For Your Consideration
Réalisé par Christopher Guest (2007)
| Durée | 84 minutes |
| Sortie | 17/10/2007 |
| Note | 6/10 |
Le tournage du petit film indépendant Home for Purim se déroule normalement, jusqu'à ce que l'actrice principale Marilyn Hack apprenne que son rôle d'une mère juive mourante génère un bouche-à-oreille positif sur le web, en vue d'une possible nomination aux Oscars. La machine publicitaire commence alors à tourner à pleine vitesse, puisque ses partenaires Victor Allan Miller, surtout connu pour sa promotion d'une saucisse cashère, et Callie Webb attirent le même genre de prévisions élogieuses. Mais est-ce que les efforts des agents et producteurs suffiront pour permettre à tous d'accéder au cercle exclusif des cinq acteurs ou actrices retenus, annoncé au petit matin du jour des nominations ?
La critique
Par Tootpadu 14/09/2007
La partie du film qui traite des petits rouages de la campagne de promotion et de l'anticipation d'une nomination illusoire regorge ainsi de moments jouissifs. Rien que le passage à travers les émissions de télé incontournables, comme Charlie Rose ou Leno / Letterman, est d'une méchanceté cinglante des plus divertissantes. Christopher Guest y raille les imperfections du système médiatique, au sein duquel il évolue, avec une méchanceté ironique. La volonté maladive des acteurs poussiéreux de se conformer à ce qui est considéré comme beau (le nouveau visage de Hack) ou dans l'air du temps (la danse de Miller dans une émission pour jeunes), opère tel le reflet critique d'un univers, dans lequel le paraître prime depuis toujours sur l'être.

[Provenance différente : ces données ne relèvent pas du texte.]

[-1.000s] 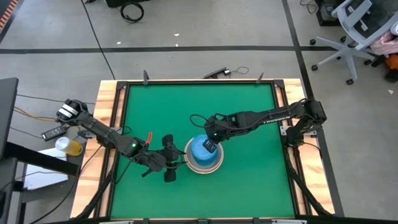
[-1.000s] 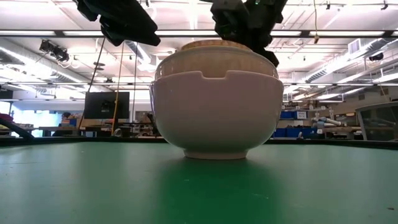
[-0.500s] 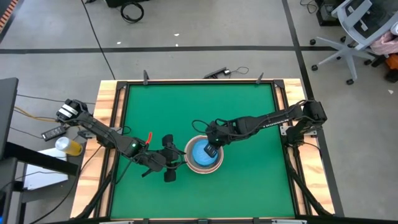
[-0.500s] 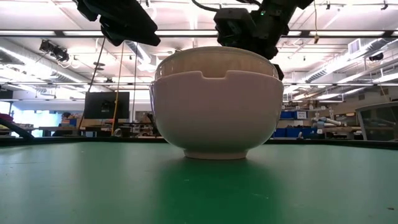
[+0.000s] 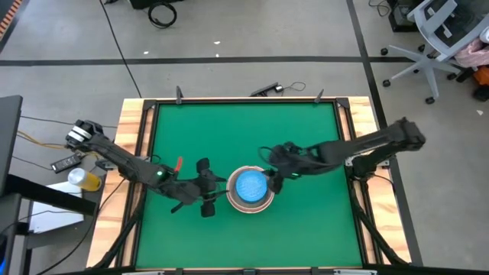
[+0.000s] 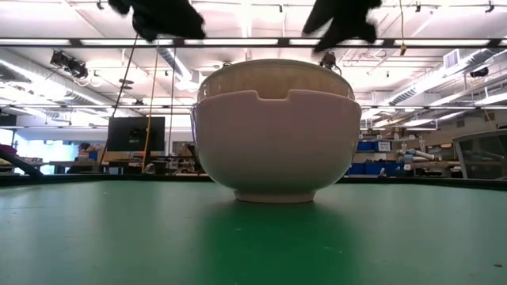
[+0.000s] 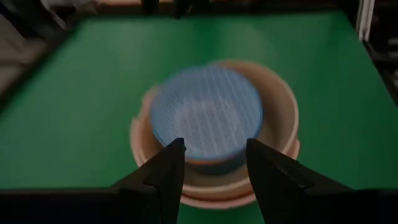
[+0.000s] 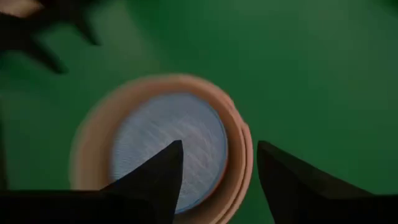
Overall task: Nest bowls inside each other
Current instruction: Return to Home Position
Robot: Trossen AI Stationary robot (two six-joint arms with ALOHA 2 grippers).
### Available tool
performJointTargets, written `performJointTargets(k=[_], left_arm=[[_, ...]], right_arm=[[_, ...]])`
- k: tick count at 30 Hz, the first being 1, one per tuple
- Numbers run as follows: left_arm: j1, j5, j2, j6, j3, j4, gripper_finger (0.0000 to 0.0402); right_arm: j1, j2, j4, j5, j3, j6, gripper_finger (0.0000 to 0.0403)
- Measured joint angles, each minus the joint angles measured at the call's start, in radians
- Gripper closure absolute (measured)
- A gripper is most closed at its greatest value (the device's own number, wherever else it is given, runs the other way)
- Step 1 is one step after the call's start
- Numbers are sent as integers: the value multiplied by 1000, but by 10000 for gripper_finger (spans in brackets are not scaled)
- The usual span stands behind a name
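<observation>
The bowls stand nested in one stack at the middle of the green table. A speckled blue bowl (image 5: 250,186) sits innermost, inside a tan-orange bowl (image 7: 281,106). The low view shows a cream rim (image 6: 273,73) above the large white bowl (image 6: 273,142), whose base rests on the mat. My left gripper (image 5: 218,189) hovers open just left of the stack, its fingers (image 7: 166,168) short of the rim. My right gripper (image 5: 273,179) is open above the stack's right rim, with nothing between its fingers (image 8: 163,167).
Bare green mat (image 5: 199,130) lies all around the stack, bounded by the wooden table frame (image 5: 136,122). A yellow bottle (image 5: 85,179) and cables sit off the table's left side. An office chair (image 5: 435,38) stands beyond the far right corner.
My right gripper has opened and let go of the blue bowl, which it held tilted over the stack. The bowl has dropped in and now sits level inside the others. The gripper has then drawn up and back toward the table's right edge.
</observation>
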Motion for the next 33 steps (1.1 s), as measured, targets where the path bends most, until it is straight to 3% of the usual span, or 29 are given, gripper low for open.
performJointTargets(k=[6, 9, 11, 15, 17, 21, 27, 33], left_arm=[[-86, -165, -147, 146, -12, 24, 241], [-78, -161, -196, 219, -108, 167, 251], [-43, -106, -213, 264, -208, 303, 258], [58, 12, -234, 309, -397, 596, 266], [113, 46, -270, 339, -443, 689, 272], [198, 66, -391, 358, -459, 636, 283], [229, 71, -569, 375, -459, 479, 286], [234, 23, -661, 384, -592, 565, 286]], right_arm=[[183, -202, 67, 378, -115, -77, 198], [241, -291, 226, 457, -280, -108, 204], [260, -341, 428, 435, -412, -196, 209], [249, -397, 929, 201, -632, -454, 220], [225, -426, 1060, 136, -690, -546, 226], [165, -522, 1045, 154, -728, -574, 236], [94, -678, 982, 144, -792, -576, 236], [-5, -786, 1113, 134, -955, -595, 237]])
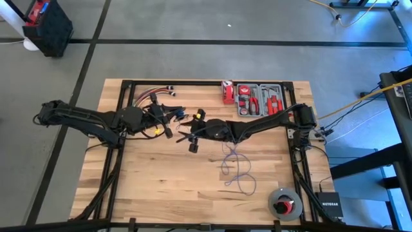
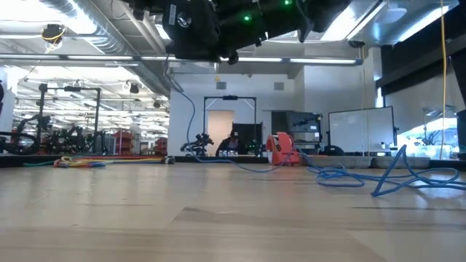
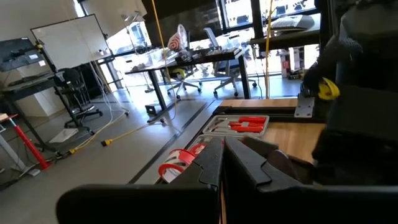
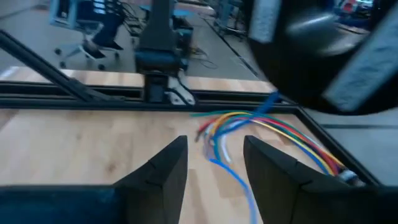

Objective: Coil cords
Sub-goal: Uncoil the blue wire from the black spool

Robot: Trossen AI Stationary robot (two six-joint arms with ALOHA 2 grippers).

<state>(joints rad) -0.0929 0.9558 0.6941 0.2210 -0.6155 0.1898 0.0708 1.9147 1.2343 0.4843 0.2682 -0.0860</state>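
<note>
The cord [image 1: 235, 166], a thin blue wire, lies in loose loops on the wooden table right of centre; the low view shows it as a tangle [image 2: 364, 175]. Above the table's middle, my right gripper [image 1: 185, 136] stands open and points toward the left. In its wrist view, a blue strand [image 4: 231, 173] on the boards runs between its fingers [image 4: 166, 169]. My left gripper [image 1: 168, 127] faces it from the left, fingers shut [image 3: 222, 158], well above the table. A bundle of red, yellow and white wires [image 1: 152, 96] lies at the far left. My left gripper is shut. In the right wrist view a short blue piece [image 4: 268, 101] leads up toward it, but I cannot tell whether its fingers are on it. My right gripper touches nothing.
A grey tray of red tools [image 1: 259, 100] and a red tape measure [image 1: 227, 92] sit at the far edge. A round reel [image 1: 285, 203] lies at the near right corner, beside a black box [image 1: 329, 207]. Bare boards lie at the near left.
</note>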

L'humour de la plume de Guest et de son fidèle collaborateur Eugene Levy n'est cependant pas toujours aussi piquant. Tandis que le scénario se moque principalement des perversions du monde du spectacle en rapport avec les Oscars pendant la deuxième moitié du film, la première s'acharne un peu trop vicieusement sur l'équipe modeste d'un film passablement ringard. La supériorité affichée du ton envers des artistes aux traits caricaturaux prend alors presque le goût déplaisant du snobisme. A force d'insister sur la débilité de quelques membres essentiels de l'équipe, comme la productrice et le réalisateur, la narration les rend plus pitoyables qu'attachants dans leur manque de talent, de clairvoyance ou tout simplement d'intelligence. Si ce n'était pour la chaleur apportée par la prestation remarquable de Catherine O'Hara, dans le rôle de Marilyn Hack, cette première moitié du film serait d'un froid émotionnel assez déplaisant.
Un film un peu inégal donc, qui ne manquera pourtant pas de ravir tous les fans inconditionnels des Oscars !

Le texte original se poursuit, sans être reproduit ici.